# Delta 14" Bandsaw Restoration, Pic Heavy



## davidroberts (Nov 8, 2008)

*Delta 14" Bandsaw Restoration, Pic Heavy*

On the way to restoring an older 12" King-Seely bandsaw, I ran across this Rockwell (Delta) model 28-200 open stand 14" bandsaw born in 1980 or 81. Thanks MedicKen for helping with the date. I bought it off the local CL, and probably paid a few $$ more than I should have. Such is life. 14" bandsaws like this don't come up to often in these parts. It had been neglected and oversprayed with paint, more than twice. The overspray was so thick, I couldn't find the tag for a few day until I saw where it is located from an OWWM picture. Because the construction of this model bandsaw is rock simple, I pretty much tore it down, stripped the rust and gunk, replaced some parts, and now I'M THE PROUD OWNER OF A RESTORED BS.

Here we go:

As delivered to my home,


The table top full of rust and paint


An exposed light switch used for an on-off switch, note the wood slat and wedge of paper holding it tight, 


The original 1/4hp Dayton motor,


So the first thing was to clean that table, using a razor blade, WD-40 and 600 grit wet-dry. It turned out to be in pretty good shape with three 1/4" drill holes, some scratches along edges, but no warping,


Next, I replaced the original (now deformed) tension spring with Carter's spring,


And added a length of 3/8" threaded rod with a coupler to the original tensioner rod. I would prefer acme screw threads, maybe some day,


I made the dull shiny again using a wire wheel on a grinder. This urge must harken back to the days I wanted to be a shoe shine man,






I took off the upper guide assembly but the cleanup went so fast I didn't take any pics. Next I got set up to put on new tires, the 2 for $29 Rocklers deal. No complaints so far,

Removing old tires and glue using lacquer thinner, the miracle solvent, and a brass bristle brush.
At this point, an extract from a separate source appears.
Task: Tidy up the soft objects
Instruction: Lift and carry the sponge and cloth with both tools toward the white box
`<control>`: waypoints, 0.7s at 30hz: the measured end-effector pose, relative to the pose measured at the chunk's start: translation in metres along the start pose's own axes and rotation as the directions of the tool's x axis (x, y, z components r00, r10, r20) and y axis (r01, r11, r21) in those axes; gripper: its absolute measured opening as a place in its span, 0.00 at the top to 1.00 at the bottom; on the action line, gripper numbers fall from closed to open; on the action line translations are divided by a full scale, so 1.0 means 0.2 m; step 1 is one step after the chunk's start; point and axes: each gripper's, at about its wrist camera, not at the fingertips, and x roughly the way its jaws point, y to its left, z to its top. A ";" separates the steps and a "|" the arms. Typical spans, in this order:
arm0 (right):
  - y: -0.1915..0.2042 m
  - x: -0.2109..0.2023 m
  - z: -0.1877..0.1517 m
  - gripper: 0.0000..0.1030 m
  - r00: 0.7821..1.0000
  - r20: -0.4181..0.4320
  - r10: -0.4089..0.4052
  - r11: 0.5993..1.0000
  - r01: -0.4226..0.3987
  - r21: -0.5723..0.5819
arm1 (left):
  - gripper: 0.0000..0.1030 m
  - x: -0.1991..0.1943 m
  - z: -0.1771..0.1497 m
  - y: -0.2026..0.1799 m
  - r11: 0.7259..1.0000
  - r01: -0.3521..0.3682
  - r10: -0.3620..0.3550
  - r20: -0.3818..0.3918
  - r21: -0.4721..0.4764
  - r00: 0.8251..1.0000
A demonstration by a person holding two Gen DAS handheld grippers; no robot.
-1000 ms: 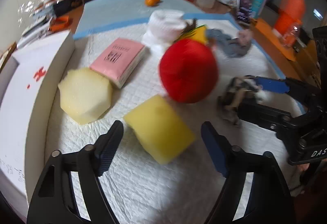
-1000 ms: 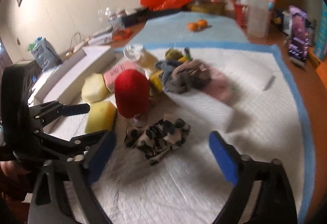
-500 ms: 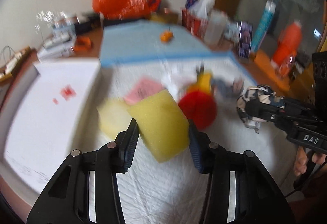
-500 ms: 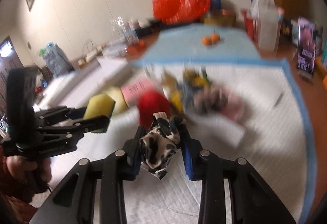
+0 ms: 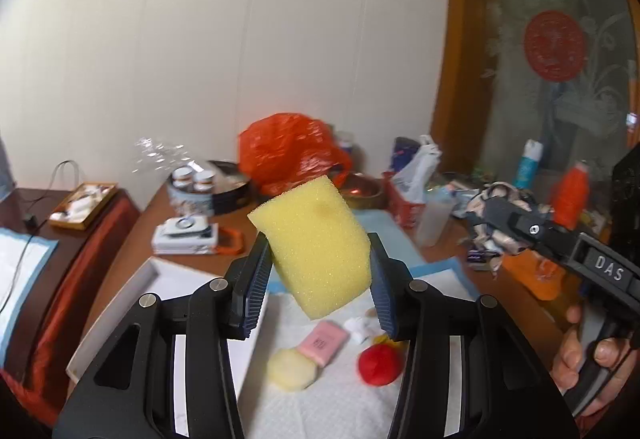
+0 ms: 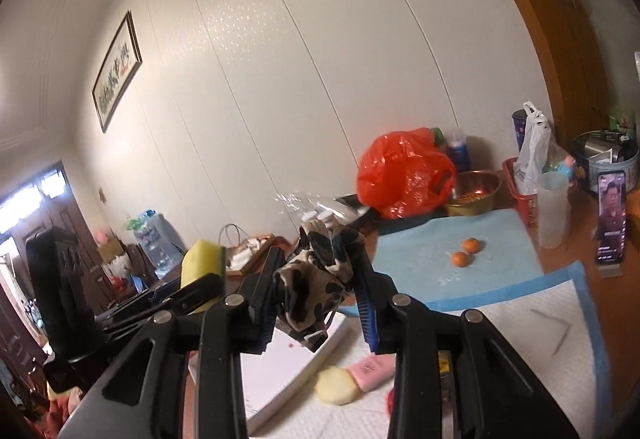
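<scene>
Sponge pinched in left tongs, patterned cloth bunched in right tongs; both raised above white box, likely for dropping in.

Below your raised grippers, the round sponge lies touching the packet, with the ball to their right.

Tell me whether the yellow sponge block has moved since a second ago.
Yes. The yellow sponge block, then lying on the white pad beside the red ball, is now clamped in the left gripper and lifted well above both.
</scene>
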 end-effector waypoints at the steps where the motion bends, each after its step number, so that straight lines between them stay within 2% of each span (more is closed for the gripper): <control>1: 0.01 0.00 -0.02 0.67 1.000 0.003 -0.005 1.000 0.005 -0.004 | 0.56 0.01 -0.02 0.02 1.000 -0.009 0.009 -0.009 -0.006 1.000; 4: 0.02 0.06 -0.04 0.67 1.000 -0.018 -0.018 1.000 0.018 -0.021 | 0.56 0.03 -0.06 0.10 0.999 -0.040 0.038 -0.043 -0.036 0.998; 8: 0.04 0.05 -0.05 0.67 0.999 -0.024 -0.021 1.000 0.020 -0.015 | 0.56 0.01 -0.09 0.16 0.996 -0.059 0.057 -0.047 -0.062 0.997; 21: 0.12 0.07 -0.10 0.66 0.999 -0.041 -0.022 0.999 0.020 -0.033 | 0.56 -0.01 -0.11 0.21 0.995 -0.062 0.058 -0.055 -0.073 0.997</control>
The setup: spring clamps, kitched tongs, and pot of hot water with tires,


New tires in pot, my wife just rolled her eyes,


What's better than one new tire,


Two,


Next was the lower guide assembly, which was rusted in place. I had to use a dead drop hammer, lightly, to get it off the rail.


After wire wheeling,


At this point I realized the lower thrust bearing was shot so I ordered two new Interra bearings from Highlands,


Lower assembly back together with new bearing,


And cleaned up the lower adjusters, shiny is my favorite color,




The original motor ran but the bearings squealed and the 1/4hp was lacking, so I put on this 3/4hp Jet motor I had bought from a fine OWWM contributor, to use on the 12" BS in the que.


I had to drill new holes in the stand because this motor is about twice the size as the original. I wired it up with 3-12 cord and put on a 15 amp toggle switch in a hole on the side of the stand. I think it came original with a toggle switch at this location, here it is finished.


I also put on a link belt. The vibration now verses when delivered is like night and day. It will pass a standing penny test. The whole restoration went much smoother than I thought it would. Thanks again MedicKen for the bearing help. The new tires were a snap to put on. Just get your setup right and they go right on. The motor and saw pulleys were easy to line up with a straight edge. I may put on a 1-1/2hp motor and use the Jet motor for the 12" restore. The new spring made all the difference and the saw will cut 4/4 oak like butter. Before it would bog down. I believe the right tension is the key. Of course making sure all of the guide assemblies are adjusted helps. I'm just using an old 3/8" blade that came with it. Just playing around I cut a 12" length of 1/32" veneer off a 1×6 pine board just guiding by hand. I may add a riser block at some point. I left most of the overspray on the cast iron, it adds character, and would be a real PITA to remove. Lastly, I would like to install a detensioner but at $150, I think I'll follow Blake's design and make my own.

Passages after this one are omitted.